6. Não rotulação de estudantes beneficiários de ações afirmativas.

Quadro 11 - Temas construídos a partir das entrevistas com estudantes beneficiados por ações afirmativas.

1. Preparação inicial em relação à matemática; 2. Integração social e acadêmica;

3. O papel do corpo docente; 4. Além do pedagógico;

Em resumo, a Figura 2 exemplifica o processo de organização e análise dos dados produzidos. Um ponto importante de se destacar é que todos os temas foram construídos a partir dos dados produzidos, e não o contrário. Mesmo possuindo um background político e conceitual, ter me envolvido com vários pesquisadores e participado de diversas conferências sobre o tema ações afirmativas, durante as entrevistas evitei projetar minhas ideias e valores para os participantes, buscando não interferir em seus relatos e experiências e em suas interpretações dessas experiências.
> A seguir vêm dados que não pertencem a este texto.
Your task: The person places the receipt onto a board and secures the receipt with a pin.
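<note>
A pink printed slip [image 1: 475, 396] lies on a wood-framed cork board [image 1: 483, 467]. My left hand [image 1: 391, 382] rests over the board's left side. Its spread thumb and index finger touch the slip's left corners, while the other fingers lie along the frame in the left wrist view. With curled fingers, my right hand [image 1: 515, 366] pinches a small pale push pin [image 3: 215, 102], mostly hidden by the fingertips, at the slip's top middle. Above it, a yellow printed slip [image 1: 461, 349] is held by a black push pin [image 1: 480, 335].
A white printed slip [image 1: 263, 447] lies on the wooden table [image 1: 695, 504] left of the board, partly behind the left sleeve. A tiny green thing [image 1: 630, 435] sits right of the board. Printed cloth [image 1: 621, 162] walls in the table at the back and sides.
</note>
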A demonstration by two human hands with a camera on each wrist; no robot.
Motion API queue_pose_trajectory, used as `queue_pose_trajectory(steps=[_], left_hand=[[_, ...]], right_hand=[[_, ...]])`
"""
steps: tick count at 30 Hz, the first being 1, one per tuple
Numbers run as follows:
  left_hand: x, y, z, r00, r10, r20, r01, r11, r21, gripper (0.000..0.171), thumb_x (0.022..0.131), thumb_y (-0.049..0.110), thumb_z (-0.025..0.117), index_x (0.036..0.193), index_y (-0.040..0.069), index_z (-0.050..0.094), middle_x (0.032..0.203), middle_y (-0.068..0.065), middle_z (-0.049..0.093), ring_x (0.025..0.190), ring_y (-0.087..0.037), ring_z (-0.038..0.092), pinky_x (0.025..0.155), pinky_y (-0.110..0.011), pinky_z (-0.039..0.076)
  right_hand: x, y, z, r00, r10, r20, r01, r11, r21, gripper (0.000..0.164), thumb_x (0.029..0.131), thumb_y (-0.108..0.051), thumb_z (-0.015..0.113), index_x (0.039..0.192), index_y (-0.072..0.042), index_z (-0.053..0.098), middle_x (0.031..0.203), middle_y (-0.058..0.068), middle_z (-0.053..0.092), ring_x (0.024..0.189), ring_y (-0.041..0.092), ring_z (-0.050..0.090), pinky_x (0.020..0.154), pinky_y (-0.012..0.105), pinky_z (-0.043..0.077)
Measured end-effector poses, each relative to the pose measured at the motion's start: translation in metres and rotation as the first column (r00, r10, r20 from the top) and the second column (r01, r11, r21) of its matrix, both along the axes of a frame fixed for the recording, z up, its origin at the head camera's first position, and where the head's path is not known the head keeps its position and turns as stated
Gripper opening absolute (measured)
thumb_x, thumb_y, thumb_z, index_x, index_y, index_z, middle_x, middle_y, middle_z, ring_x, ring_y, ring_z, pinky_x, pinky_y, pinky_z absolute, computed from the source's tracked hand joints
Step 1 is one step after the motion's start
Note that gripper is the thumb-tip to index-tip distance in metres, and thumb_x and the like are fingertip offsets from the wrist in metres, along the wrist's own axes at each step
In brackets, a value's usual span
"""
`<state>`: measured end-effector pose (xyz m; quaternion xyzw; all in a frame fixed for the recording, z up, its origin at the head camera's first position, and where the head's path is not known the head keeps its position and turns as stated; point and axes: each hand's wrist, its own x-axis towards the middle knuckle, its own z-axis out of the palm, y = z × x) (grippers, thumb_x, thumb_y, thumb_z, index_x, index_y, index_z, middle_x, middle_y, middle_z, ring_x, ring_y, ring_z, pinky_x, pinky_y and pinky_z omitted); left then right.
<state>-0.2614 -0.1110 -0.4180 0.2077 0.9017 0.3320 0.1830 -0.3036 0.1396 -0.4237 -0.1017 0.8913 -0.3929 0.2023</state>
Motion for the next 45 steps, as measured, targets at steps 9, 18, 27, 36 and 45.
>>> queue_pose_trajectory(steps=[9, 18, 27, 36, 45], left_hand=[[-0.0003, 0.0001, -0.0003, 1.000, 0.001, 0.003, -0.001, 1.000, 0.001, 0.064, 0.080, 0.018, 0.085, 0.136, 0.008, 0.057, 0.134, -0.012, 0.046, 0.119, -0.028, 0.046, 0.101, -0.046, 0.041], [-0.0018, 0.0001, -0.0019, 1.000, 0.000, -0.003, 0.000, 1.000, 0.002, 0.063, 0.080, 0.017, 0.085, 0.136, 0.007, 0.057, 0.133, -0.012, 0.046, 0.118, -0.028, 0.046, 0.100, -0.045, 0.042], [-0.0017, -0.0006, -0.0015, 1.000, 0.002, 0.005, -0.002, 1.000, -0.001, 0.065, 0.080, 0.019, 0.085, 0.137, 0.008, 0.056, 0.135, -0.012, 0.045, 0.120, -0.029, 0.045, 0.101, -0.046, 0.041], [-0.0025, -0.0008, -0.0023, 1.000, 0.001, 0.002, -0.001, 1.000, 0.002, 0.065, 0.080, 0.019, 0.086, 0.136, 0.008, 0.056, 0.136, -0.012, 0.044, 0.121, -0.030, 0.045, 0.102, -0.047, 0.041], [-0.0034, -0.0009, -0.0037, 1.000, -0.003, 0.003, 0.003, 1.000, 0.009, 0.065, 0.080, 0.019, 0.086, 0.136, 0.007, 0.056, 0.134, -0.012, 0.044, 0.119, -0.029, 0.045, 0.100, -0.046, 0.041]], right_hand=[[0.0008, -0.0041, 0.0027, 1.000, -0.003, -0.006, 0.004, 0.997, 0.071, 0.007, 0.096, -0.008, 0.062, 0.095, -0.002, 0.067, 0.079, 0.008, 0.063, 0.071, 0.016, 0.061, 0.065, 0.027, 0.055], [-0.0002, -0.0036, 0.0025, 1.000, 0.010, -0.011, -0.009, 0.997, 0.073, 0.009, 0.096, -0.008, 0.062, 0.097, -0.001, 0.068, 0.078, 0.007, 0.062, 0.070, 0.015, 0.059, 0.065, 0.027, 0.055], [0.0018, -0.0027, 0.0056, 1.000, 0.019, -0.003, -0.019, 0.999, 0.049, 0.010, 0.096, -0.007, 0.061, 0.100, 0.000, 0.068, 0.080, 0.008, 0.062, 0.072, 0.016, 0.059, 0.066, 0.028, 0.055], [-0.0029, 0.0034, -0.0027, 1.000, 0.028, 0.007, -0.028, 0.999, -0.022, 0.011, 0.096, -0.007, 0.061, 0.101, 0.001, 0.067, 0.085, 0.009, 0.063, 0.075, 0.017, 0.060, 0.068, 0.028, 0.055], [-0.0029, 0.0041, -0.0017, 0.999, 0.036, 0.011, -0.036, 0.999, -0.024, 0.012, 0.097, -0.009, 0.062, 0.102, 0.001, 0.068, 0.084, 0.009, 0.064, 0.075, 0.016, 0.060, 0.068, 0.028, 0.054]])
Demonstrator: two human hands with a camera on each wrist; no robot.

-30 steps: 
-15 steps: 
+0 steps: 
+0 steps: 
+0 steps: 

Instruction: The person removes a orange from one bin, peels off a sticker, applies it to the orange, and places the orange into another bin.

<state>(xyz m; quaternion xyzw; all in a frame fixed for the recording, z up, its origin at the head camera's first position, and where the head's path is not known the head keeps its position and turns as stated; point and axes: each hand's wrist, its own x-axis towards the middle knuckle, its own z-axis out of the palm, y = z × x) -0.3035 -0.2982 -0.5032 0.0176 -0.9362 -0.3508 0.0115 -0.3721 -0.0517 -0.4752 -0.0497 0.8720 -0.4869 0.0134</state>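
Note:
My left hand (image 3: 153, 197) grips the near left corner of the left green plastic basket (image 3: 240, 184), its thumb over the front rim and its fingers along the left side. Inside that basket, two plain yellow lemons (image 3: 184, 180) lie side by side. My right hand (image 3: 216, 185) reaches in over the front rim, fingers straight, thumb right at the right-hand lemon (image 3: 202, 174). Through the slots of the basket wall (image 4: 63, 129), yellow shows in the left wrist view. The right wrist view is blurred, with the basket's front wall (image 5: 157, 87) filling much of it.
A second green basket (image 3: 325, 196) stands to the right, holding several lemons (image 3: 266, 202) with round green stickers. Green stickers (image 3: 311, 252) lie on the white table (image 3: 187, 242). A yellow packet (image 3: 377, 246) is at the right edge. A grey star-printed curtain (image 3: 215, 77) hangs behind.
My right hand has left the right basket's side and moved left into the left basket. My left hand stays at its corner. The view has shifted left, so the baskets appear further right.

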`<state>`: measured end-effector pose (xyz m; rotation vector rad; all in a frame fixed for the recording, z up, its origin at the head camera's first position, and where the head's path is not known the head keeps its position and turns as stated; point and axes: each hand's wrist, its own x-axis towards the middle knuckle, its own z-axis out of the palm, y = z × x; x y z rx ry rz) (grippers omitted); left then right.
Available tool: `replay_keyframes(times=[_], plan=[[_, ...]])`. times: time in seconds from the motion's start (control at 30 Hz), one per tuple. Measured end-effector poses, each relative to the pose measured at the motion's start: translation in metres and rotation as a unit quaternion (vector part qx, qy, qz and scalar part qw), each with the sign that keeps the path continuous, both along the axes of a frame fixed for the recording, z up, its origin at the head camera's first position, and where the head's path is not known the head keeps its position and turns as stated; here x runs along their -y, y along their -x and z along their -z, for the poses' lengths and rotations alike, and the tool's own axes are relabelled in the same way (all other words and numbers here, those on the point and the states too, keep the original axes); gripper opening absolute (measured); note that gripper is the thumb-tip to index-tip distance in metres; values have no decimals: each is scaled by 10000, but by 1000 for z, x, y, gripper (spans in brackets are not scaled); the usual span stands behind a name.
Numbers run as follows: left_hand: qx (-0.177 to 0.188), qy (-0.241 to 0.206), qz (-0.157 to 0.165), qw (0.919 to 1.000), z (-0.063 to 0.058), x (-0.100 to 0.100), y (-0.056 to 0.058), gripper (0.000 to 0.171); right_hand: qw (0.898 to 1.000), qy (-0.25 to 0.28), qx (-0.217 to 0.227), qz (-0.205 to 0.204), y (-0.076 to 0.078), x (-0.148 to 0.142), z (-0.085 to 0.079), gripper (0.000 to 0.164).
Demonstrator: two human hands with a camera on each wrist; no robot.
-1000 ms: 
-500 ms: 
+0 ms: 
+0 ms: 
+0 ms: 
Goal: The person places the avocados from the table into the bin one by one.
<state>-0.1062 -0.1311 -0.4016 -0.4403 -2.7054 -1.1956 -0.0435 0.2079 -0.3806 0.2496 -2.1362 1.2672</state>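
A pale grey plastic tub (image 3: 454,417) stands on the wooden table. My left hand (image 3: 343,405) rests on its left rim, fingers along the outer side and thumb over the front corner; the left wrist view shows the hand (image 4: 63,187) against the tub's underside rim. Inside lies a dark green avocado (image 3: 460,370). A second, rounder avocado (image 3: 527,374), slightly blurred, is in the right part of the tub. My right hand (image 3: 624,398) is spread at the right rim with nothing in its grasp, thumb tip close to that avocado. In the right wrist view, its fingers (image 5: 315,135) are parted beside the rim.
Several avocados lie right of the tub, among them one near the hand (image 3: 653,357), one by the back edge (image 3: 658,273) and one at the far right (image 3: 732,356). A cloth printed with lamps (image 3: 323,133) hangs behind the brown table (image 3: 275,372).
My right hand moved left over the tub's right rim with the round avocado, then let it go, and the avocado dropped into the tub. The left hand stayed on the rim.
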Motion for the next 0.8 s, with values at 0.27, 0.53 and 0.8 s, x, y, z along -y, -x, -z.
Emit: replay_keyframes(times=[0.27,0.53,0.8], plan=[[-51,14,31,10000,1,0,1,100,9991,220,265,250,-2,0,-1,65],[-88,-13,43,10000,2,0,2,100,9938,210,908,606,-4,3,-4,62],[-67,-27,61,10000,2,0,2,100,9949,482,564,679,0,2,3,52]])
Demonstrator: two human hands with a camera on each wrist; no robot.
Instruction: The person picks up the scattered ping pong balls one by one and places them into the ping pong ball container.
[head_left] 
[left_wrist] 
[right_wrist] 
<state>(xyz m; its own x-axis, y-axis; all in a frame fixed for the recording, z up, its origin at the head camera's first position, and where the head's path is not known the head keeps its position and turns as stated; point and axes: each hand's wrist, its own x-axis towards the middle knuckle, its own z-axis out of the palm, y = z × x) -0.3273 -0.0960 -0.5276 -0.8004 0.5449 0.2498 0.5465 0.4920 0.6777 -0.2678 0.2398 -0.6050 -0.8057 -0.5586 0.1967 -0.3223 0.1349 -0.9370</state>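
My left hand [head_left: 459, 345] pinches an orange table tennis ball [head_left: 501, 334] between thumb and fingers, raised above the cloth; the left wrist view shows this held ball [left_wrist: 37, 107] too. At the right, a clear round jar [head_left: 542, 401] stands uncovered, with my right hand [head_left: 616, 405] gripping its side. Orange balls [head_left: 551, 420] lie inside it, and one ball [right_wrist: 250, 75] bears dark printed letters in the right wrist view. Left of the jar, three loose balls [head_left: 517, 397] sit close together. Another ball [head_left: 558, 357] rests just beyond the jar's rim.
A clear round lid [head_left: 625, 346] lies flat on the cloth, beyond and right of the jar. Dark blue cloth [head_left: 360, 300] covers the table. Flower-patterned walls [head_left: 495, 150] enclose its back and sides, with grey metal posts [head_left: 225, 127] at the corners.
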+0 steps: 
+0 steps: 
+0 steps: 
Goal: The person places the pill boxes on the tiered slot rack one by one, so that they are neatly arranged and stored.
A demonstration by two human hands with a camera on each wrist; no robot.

Figura 2 - Exemplo do processo de análise dos dados produzidos na pesquisa.

Fonte: Elaborado pelo autor

Os temas construídos a partir da análise dos dados serão discutidos com base em amplo repertório teórico na Seção 3 deste trabalho, em formato de artigos científicos. Por exemplo, alguns temas referentes às entrevistas com docentes e gestores serão discutidos no artigo intitulado Educação matemática e ações afirmativas: possibilidades e desafios para a docência no ensino superior. Contudo, alguns destes temas também serão discutidos em outros artigos, muitas das vezes complementando outras entrevistas ou resultados da análise documental. Além disso, o processo de análise dos dados contribuiu para a elaboração de conceitos. Por exemplo, o Artigo 1 da seção 3 discute os conceitos de Violência Estrutural e

Direitos Especiais, referentes à utilização de ações afirmativas no ensino superior. Por fim, cabe salientar que, devido à grande quantidade de dados produzidos, certas escolhas foram feitas e alguns temas não serão discutidos nos textos que compõem este trabalho. Mas isso não significa que eles não tenham influenciando nas discussões e reflexões apresentadas neste estudo.